Als sich diese Schichten wegen Sanchez de Lozadas neoliberaler Politik erhoben, reagierte der mit der Mobilisierung von Armee und Polizei. Erst nach tagelangen gewaltsamen Auseinandersetzungen unternahm der politisch isolierte Präsident am vergangenen Mittwoch einen letzten Versuch, den Gegnern den Wind aus den Segeln zu nehmen, und erklärte sich bereit, auf einen Großteil der Forderungen einzugehen. Doch es war zu spät: Die Anführer der Proteste auf der Straße und die Opposition im Parlament beharrten auf ihrer Rücktrittsforderung.

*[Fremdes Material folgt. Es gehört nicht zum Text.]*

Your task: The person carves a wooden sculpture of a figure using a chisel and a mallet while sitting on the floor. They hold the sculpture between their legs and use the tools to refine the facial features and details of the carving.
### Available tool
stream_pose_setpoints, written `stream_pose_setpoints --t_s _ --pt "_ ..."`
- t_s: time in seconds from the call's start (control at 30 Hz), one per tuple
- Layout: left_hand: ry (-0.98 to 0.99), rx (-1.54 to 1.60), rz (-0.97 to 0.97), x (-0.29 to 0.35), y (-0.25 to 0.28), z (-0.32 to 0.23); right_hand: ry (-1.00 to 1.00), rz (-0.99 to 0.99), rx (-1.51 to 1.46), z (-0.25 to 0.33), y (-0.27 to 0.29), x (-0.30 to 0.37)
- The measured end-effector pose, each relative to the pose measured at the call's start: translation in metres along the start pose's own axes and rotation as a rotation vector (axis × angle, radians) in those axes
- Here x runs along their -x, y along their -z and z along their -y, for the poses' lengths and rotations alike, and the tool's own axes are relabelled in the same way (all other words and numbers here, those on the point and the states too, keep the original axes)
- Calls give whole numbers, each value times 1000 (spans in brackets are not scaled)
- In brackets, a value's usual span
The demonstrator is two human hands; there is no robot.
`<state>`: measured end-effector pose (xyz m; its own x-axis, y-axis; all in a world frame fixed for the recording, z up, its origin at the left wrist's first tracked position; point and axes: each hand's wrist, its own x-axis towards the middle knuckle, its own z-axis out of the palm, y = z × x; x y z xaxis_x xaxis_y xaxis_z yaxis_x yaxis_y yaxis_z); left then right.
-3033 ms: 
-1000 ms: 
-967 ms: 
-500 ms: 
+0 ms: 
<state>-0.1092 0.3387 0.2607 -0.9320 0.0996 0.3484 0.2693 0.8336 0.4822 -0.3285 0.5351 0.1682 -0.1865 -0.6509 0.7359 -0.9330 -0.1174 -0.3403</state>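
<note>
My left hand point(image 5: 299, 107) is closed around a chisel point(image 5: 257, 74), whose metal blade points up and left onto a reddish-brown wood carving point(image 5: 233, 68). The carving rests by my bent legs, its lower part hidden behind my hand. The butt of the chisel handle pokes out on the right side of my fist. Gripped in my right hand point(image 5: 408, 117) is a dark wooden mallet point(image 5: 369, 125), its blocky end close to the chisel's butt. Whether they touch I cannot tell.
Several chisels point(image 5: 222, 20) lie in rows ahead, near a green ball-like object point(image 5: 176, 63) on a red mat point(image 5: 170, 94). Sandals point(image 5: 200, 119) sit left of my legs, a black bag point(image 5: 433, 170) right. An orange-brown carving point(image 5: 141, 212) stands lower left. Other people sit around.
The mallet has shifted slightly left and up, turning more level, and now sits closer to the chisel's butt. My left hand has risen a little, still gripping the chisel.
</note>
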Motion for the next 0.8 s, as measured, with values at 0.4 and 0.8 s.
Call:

In seiner Antrittsrede gedachte der neue Präsident Carlos Mesa den Toten des so genannten "Krieges um das Gas". Er sagte der Bevölkerung zu, ein bindendes Referendum über den Gasexport in die USA durchzuführen. Gleichzeitig versprach er, die Privatisierungen der Rohstoffressourcen zu untersuchen und entsprechende Gesetze zu prüfen. Mesa kündigte zudem die Einberufung einer verfassungsgebende Versammlung an. In ihr solle definiert werden, "welches Land und welche Spielregeln wir wollen". Von den Gewerkschaften und den im Ausstand befindlichen sozialen Sektoren forderte er im Gegenzug einen "Waffenstillstand". Der Protestführer Evo Morales erklärte sich zur Einstellung der Blockaden bereit. Allerdings müßte nicht nur über das aktuelle Gasprojekt, sondern auch über ein umstrittenes Dekret abgestimmt werden, mit dem Sanchez de Lozada am Ende seiner ersten Amtszeit die Privatisierung der Gasvorkommen ermöglichte. Ziel sei die erneute Verstaatlichung der Oel- und Gasressourcen Boliviens.
Der Gewerkschaftsverband COB entschied, die neue Regierung vorerst nicht zu unterstützen. Auch solle am Generalstreik solange festgehalten werden, bis das Privatisierungsdekret aufgehoben ist. Der Rücktritt von Sanchez de Lozadas bedeute schließlich nur den Austausch einer Person, und keinen Wechsel des Wirtschaftmodells, si die Begründung der COB, die an einer "unabhängigen Position" gegenüber der Regierung festhält.